TASK TO COMPLETE: Copy out exactly the lines below that run from the one holding "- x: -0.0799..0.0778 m" to the one holding "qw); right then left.", keeping both of those lines and no others.

DATASET RECORDS:
● ● ● ●
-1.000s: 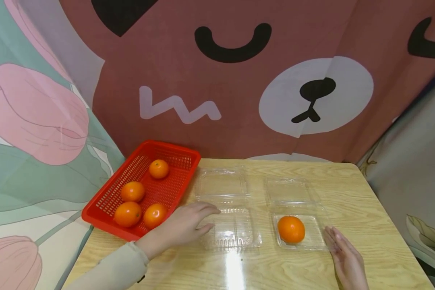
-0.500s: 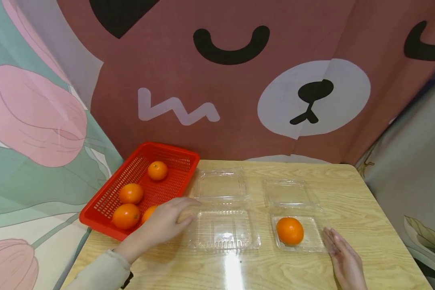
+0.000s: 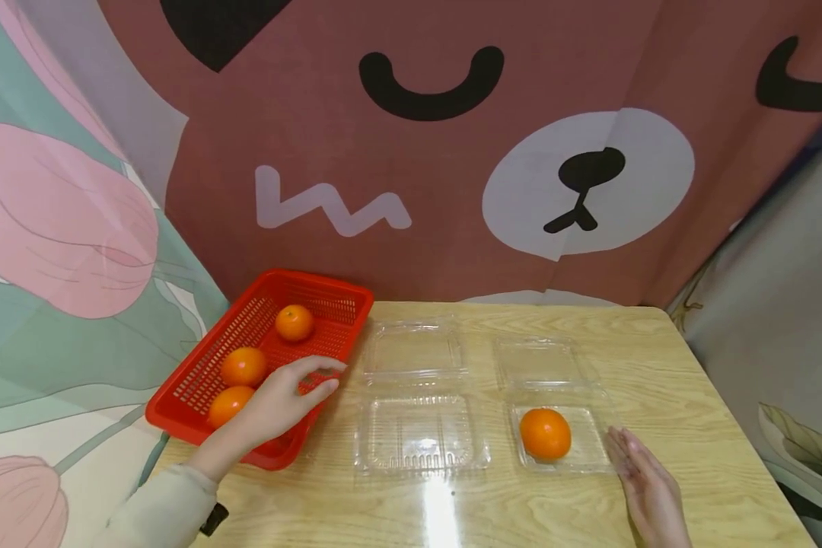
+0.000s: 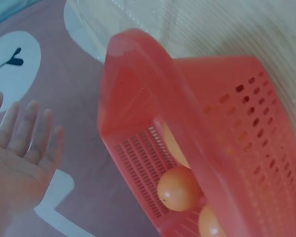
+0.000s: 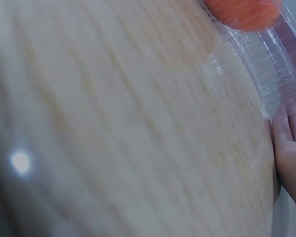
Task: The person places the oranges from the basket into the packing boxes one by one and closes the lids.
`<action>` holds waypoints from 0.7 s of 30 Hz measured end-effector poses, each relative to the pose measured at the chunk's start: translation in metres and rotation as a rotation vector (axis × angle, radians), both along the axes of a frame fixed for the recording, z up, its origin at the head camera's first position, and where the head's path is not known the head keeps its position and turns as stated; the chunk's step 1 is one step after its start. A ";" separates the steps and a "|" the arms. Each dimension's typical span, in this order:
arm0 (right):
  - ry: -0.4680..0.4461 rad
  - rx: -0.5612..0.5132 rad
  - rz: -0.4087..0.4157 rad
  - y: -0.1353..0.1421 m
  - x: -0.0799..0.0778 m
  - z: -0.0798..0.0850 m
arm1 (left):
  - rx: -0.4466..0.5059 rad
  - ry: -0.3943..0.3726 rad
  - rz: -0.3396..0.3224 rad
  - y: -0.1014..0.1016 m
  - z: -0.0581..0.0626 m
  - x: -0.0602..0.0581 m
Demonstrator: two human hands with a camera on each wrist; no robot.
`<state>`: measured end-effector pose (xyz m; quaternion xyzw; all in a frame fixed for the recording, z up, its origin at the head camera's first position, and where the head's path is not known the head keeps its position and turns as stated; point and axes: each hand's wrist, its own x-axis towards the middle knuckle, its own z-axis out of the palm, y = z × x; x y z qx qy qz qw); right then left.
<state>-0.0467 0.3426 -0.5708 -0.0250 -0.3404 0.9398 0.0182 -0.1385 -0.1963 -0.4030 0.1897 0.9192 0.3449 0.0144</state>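
Note:
My left hand (image 3: 277, 399) reaches over the right side of the red plastic basket (image 3: 367, 303), fingers extended and holding nothing. Inside the basket lie several oranges, among them a far orange (image 3: 294, 323) and one beside the left wall (image 3: 243, 367); my forearm and hand cover part of them. The left wrist view has the hand (image 4: 19, 163) loosely spread beside the basket wall (image 4: 217, 84). At the table's right, the straight fingers of my right hand (image 3: 647, 479) rest against the edge of a small clear clamshell box (image 3: 589, 445). One orange (image 3: 545, 434) sits in that box's left half.
Between basket and small box lies a larger clear clamshell box (image 3: 421, 434), its lid (image 3: 414, 350) folded back toward the wall. The small box's lid (image 3: 541, 361) is folded back too. A bear-print cloth (image 3: 452, 167) hangs behind the wooden table (image 3: 534, 510).
My left hand has moved left, from above the larger clear box to over the basket, now covering the front right orange. The right hand has stayed beside the small box.

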 end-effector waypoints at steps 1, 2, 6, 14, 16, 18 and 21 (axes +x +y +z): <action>0.001 0.001 -0.003 0.000 0.000 0.000 | 0.024 -0.018 0.005 -0.003 0.000 -0.001; 0.002 -0.006 -0.005 -0.001 0.000 0.000 | 0.046 -0.035 0.008 -0.006 0.000 -0.002; 0.010 0.002 -0.004 -0.001 0.000 0.000 | 0.059 -0.069 0.027 -0.018 0.001 -0.006; -0.014 0.072 -0.025 -0.001 0.000 0.000 | -0.023 -0.061 0.029 -0.040 -0.003 -0.010; -0.013 0.076 -0.024 -0.001 0.000 0.001 | -0.047 -0.046 0.018 -0.044 -0.007 -0.013; -0.017 0.083 -0.022 -0.001 0.000 0.001 | -0.080 -0.028 0.001 -0.048 -0.012 -0.016; -0.014 0.083 -0.018 0.000 0.000 0.001 | -0.134 -0.031 -0.018 -0.052 -0.018 -0.021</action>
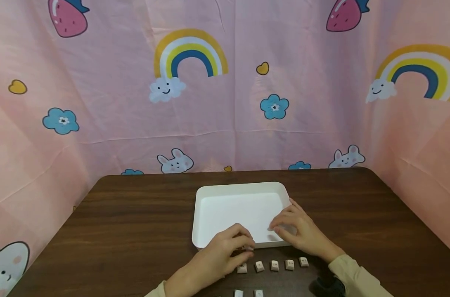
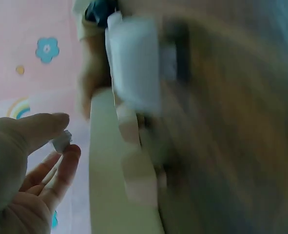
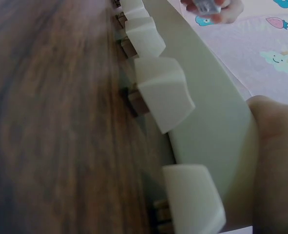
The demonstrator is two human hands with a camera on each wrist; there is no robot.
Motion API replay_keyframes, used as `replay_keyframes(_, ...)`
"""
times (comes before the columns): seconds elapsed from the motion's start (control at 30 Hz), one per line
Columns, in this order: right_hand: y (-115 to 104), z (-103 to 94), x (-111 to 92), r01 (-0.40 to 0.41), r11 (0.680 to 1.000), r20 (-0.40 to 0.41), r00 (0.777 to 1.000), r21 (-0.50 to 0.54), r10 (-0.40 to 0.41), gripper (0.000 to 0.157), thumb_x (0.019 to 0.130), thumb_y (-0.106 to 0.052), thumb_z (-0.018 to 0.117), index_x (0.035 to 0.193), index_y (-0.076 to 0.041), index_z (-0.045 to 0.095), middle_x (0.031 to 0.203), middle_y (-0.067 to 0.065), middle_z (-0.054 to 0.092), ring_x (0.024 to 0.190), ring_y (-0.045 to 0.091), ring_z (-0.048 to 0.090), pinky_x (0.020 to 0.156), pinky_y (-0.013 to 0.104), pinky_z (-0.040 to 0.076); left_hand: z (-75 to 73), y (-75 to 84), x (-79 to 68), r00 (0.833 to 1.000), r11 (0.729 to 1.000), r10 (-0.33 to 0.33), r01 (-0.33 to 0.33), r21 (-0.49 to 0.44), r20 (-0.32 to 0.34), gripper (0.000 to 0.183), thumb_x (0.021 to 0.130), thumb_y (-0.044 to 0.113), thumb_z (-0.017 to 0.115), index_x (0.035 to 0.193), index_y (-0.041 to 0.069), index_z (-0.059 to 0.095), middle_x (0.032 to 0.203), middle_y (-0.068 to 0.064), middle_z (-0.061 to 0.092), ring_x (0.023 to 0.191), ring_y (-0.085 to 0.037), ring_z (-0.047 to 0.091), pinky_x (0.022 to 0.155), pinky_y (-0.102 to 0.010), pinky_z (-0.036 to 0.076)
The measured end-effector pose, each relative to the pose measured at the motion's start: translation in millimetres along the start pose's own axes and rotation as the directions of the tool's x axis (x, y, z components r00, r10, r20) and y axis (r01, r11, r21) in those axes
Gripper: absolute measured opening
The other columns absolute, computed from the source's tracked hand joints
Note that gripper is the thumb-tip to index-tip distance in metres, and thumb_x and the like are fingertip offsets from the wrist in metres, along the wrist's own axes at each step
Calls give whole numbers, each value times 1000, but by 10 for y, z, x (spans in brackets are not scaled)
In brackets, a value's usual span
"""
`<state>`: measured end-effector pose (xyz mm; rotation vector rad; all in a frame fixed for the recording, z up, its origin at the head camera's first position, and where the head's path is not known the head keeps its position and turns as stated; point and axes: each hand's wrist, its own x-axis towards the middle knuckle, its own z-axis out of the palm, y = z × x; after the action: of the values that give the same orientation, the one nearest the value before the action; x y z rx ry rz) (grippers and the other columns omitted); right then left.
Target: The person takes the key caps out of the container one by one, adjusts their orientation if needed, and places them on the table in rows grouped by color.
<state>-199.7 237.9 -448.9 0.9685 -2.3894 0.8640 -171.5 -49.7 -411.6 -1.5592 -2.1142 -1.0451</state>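
Note:
My left hand (image 1: 225,251) is over the front edge of a shallow white tray (image 1: 199,218). In the left wrist view, its thumb and a finger pinch a small pale keycap (image 2: 62,142). At the tray's right side, my right hand (image 1: 303,231) hangs over the rim, fingers loosely bent and thumb apart from them. Nothing plainly shows between them, and the right wrist view leaves its fingertips out. In front of the tray stands a row of white keycaps (image 1: 274,265), with one keycap (image 1: 242,269) partly under the left hand.
Nearer the bottom edge are more keycaps (image 1: 258,293), cut off by the frame. Everything stands on a dark wooden table (image 1: 136,222). A printed pink curtain (image 1: 117,103) hangs behind it and along the sides. A black device (image 1: 327,286) is by the right wrist.

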Motion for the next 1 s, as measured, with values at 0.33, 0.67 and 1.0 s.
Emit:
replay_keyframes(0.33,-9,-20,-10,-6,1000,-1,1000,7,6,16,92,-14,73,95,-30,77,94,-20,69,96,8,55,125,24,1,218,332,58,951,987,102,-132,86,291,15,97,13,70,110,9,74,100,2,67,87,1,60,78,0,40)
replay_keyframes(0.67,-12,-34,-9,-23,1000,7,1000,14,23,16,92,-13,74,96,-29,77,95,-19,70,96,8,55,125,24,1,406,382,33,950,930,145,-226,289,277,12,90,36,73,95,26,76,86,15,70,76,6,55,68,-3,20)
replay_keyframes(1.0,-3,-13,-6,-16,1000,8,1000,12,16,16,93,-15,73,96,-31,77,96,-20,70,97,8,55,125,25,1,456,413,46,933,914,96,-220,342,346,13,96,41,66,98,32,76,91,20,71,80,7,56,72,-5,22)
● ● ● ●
RESULT:
  - x: -0.0799..0.0778 m
  - z: -0.0798..0.0850 m
arm1 (left):
  - rx: -0.4466..0.5059 rad
  - ry: -0.3943..0.3726 rad
  - rz: -0.3396..0.3224 rad
  - y: -0.1014..0.1016 m
  - z: -0.0581..0.0626 m
  - x: -0.0602..0.0581 m
Demonstrator: two human hands with a camera on each wrist; no robot.
`<state>`: measured end-effector pose (xyz m; quaternion xyzw; all in a frame fixed for the recording, z up, its origin at the head camera's first position, and where the head's path is not known the head keeps its position and turns as stated; point and axes: each hand's wrist, its own x-axis towards the middle knuckle, its own z-axis out of the palm, y = z × x; x y z qx qy qz qw); right then left.

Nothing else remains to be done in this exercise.